São vários os casos de comediantes que conseguiram transpor a barreira do riso e cair no drama e nas lágrimas. Robin Williams, por exemplo, acertou o tom no suspense Insônia e no drama Melhor Pai do Mundo. Assim como Jim Carrey, que criou clássicos com O Show de Truman e Brilho Eterno de uma Mente sem Lembranças. Agora, é a vez da comediante Melissa McCarthy arriscar nessa mudança de tom com o bom drama biográfico Poderia Me Perdoar?, sobre a escritora e jornalista Lee Israel.
Israel, ainda que tenha escrito algumas biografias de peso e sucesso de vendas, não conseguiu fazer seu pé de meia e guardar dinheiro. Em determinado ponto de sua vida, então, ela se vê sem ideias para biografias e sem dinheiro. A saída que ela encontra, então, é a via criminosa. Usando seu poder de escrita, ela passa a falsificar cartas de escritores famosos e vender por grandes montantes de dinheiro. Tudo isso apenas com a ajuda de Jack (Richard E. Grant), um amigo e outro escritor fracassado e sem dinheiro.
Ainda que o longa-metragem não tenha o peso dos filmes citados no início e feitos por outros grandes comediantes, Poderia Me Perdoar? tem um charme muito próprio e Melissa McCarthy, destoando das histriônicas comédias Uma Ladra Sem Limites e As Bem-Armadas, consegue acertar o tom. Não há uma excessiva tristeza ou sofrimento ao redor da criação de personagem de Lee Israel, mas verdade. É uma mulher que já viu o sucesso e que agora, por falta de oportunidades, não consegue mais fazer o que ama.
A diretora Marielle Heller, estreante em longas, mostra habilidade em conduzir uma trama como a de Poderia Me Perdoar?. Afinal, por mais triste que seja a constatação, há um quê de tragicômico na história da protagonista e Heller, delicada, consegue mesclar o absurdo de algumas situações com a tristeza por trás de tudo. É um pouco o que a cinebiografia Trumbo fez recentemente, por exemplo. É uma condução elegante, forte e que mostra um bom futuro para a diretora estreante no cinema de longa-metragem.
Pena, porém, que seja demasiadamente burocrática no meio de contar a história. Há poucos arroubos narrativos. Talvez a cineasta, com um pouco mais de experiência, tenha projetos futuros mais audaciosos e autênticos. Faltou aqui, apesar da elegância.
E apesar do bom resultado de McCarthy e Heller, quem rouba a cena para si é o coadjuvante Richard E. Grant (Logan). Que ator! Ele consegue criar a complexidade do personagem Jack com gestos, olhares, pequenos sinais. Ainda que não seja aprofundado pelo roteiro, é um contraponto a todo o drama envolvendo a personagem de McCarthy e, desse jeito, Grant consegue roubar a cena em dois ou três momentos com tranquilidade.

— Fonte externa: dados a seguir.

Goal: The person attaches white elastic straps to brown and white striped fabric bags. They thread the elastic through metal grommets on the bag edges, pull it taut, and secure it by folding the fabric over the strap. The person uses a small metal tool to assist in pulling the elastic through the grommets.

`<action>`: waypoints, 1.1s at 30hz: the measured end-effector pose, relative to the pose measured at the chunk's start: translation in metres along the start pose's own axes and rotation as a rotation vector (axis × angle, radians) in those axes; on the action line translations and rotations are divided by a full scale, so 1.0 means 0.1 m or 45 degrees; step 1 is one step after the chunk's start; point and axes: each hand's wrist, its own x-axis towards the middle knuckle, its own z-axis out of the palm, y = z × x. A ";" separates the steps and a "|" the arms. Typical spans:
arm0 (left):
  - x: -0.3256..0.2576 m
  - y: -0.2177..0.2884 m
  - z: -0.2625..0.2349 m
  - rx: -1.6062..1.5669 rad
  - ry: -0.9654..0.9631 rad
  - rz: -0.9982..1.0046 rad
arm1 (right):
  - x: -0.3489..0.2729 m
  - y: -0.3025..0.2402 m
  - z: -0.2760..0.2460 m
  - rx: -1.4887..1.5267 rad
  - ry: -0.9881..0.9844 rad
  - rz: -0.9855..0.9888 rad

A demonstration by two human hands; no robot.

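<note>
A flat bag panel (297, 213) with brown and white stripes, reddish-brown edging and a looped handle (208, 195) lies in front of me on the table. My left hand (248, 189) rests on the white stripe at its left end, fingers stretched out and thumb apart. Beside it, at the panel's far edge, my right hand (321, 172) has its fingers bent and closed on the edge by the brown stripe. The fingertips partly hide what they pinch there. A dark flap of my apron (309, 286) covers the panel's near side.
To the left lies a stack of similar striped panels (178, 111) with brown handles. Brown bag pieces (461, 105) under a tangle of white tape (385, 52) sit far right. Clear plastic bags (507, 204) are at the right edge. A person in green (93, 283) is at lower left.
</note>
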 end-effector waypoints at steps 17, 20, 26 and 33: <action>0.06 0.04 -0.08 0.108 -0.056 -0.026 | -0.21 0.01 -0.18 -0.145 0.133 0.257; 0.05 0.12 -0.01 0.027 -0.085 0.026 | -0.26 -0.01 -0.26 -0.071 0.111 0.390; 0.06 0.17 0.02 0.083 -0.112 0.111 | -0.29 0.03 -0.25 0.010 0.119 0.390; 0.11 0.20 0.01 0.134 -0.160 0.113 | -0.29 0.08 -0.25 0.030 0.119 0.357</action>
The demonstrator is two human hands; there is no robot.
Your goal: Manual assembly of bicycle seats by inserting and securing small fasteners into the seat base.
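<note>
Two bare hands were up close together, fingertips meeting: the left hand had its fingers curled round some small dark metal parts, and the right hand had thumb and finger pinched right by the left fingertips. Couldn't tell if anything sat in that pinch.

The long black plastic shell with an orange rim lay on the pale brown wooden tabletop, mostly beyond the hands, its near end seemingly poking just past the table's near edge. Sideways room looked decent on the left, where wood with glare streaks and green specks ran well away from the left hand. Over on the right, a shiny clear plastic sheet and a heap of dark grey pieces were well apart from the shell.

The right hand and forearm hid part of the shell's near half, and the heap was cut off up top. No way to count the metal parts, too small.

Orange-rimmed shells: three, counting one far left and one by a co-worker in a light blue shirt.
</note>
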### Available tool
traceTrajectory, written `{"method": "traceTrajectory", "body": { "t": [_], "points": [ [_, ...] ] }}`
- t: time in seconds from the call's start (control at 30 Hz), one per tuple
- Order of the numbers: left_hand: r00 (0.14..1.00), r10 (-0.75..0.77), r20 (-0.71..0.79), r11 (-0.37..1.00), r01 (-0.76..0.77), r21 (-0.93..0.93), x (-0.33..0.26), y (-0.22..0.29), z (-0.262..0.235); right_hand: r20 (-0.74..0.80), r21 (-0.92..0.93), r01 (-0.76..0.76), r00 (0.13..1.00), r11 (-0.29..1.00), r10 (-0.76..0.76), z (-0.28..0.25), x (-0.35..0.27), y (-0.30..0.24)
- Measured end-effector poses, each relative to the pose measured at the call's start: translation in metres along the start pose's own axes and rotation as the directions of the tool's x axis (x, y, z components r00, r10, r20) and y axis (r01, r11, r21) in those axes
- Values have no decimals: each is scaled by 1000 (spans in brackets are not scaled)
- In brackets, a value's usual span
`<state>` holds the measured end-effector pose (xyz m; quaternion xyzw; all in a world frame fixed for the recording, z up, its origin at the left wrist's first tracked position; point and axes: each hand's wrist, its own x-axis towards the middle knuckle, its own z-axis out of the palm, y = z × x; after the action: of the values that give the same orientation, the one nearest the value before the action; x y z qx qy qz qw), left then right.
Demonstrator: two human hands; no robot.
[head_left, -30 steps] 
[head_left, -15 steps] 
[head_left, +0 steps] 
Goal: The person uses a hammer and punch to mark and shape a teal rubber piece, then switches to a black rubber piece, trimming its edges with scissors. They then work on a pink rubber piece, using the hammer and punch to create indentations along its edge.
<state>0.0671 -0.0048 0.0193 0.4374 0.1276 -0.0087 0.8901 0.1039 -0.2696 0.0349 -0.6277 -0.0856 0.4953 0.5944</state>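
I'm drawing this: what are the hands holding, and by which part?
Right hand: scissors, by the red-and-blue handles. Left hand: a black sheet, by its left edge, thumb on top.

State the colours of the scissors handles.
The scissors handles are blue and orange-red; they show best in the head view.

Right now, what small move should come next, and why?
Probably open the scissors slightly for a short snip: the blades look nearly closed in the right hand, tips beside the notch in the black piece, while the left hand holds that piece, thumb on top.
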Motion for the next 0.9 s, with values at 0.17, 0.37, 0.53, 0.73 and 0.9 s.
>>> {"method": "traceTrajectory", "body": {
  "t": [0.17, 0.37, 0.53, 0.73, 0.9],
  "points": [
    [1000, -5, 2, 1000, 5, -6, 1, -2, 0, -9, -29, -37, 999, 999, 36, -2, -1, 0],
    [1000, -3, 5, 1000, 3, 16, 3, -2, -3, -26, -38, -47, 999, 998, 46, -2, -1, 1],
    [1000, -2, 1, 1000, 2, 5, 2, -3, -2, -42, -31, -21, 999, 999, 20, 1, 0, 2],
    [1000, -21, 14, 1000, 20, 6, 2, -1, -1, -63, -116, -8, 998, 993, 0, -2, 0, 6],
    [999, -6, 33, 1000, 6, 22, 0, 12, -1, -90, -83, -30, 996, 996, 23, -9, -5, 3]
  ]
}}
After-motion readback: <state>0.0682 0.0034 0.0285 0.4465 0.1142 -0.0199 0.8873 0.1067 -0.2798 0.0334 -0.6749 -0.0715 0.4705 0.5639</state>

Tem jeito de indicação ao Oscar de Melhor Ator Coadjuvante 2019.
Outra ponto que facilita o passaporte de Poderia Me Perdoar? ao Oscar é o roteiro de Nicole Holofcener (À Procura do Amor) e do estreante Jeff Whitty. Ainda que pouco inspirado narrativamente e sem ousadias, a história é contada de maneira íntegra, sem maniqueísmos, e respeitando todas as nuances que a história real de Lee Israel. Não caiu no politicamente correto que as cinebiografias, nos últimos tempos, passaram a ter como orientação. É um roteiro equilibrado, inspirado e surpreendente. Bom ponto.
Assim, Poderia me Perdoar? se revela como uma cinebiografia divertida, emocionante e trágica. Além de surpreendente, já que chama a atenção ser uma história tão fílmica e mesmo assim, sem nunca ter ganho uma versão para chamar de si nos cinemas -- apesar do Brasil ter produzido, recentemente, o documentário Cartas para um Ladrão de Livros, que ressoa levemente na história de Lee Israel. Bom ficar de olho para a temporada de premiação. Pode não chegar no Oscar, mas deve abocanhar algumas indicações no Globo de Ouro e premiações afins. Bom filme, boa surpresa, boa história.
*Filme assistido durante a cobertura da 42ª Mostra Internacional de Cinema de São Paulo.